> [TASK DIRECTIONS] Please restate the listing word for word, omitting the images.

+---+

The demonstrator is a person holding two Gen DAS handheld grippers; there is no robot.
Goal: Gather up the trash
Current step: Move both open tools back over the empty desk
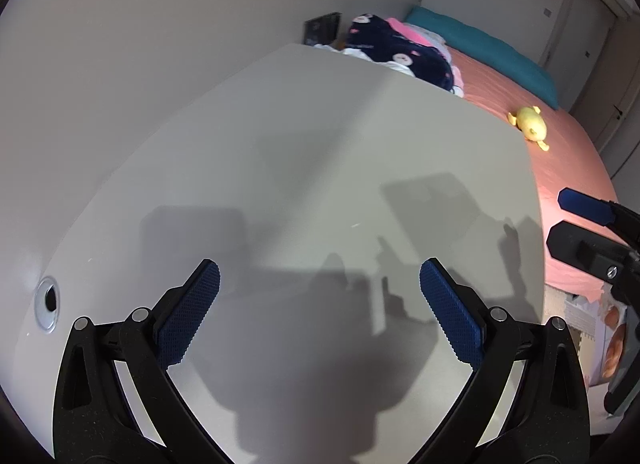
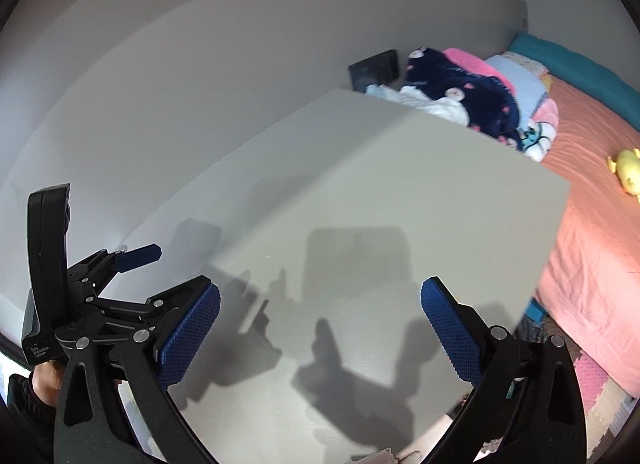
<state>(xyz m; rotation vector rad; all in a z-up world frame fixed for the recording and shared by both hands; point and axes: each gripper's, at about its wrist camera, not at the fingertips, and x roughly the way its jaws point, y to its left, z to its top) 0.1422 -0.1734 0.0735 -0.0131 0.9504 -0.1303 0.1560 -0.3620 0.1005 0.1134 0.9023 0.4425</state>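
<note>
Left claw (image 1: 320,296) wide apart above bare white desk (image 1: 280,135)
</note>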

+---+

> [ANSWER SECTION]
The demonstrator is a person holding two Gen DAS handheld grippers; there is no robot.
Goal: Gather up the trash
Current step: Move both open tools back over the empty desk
<state>(xyz m; rotation vector rad; all in a z-up world frame fixed for the recording and shared by both hands; point and axes: each gripper's, at about its wrist camera, not at the fingertips, and x roughly the way its jaws point, y to its left, z to its top) 0.1422 -0.1734 0.0735 -0.0131 0.9504 -0.1303 0.1560 -0.3620 0.1005 0.1134 0.9023 0.4425</state>
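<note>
Left claw (image 1: 320,296) wide apart above bare white desk (image 1: 280,135)
</note>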

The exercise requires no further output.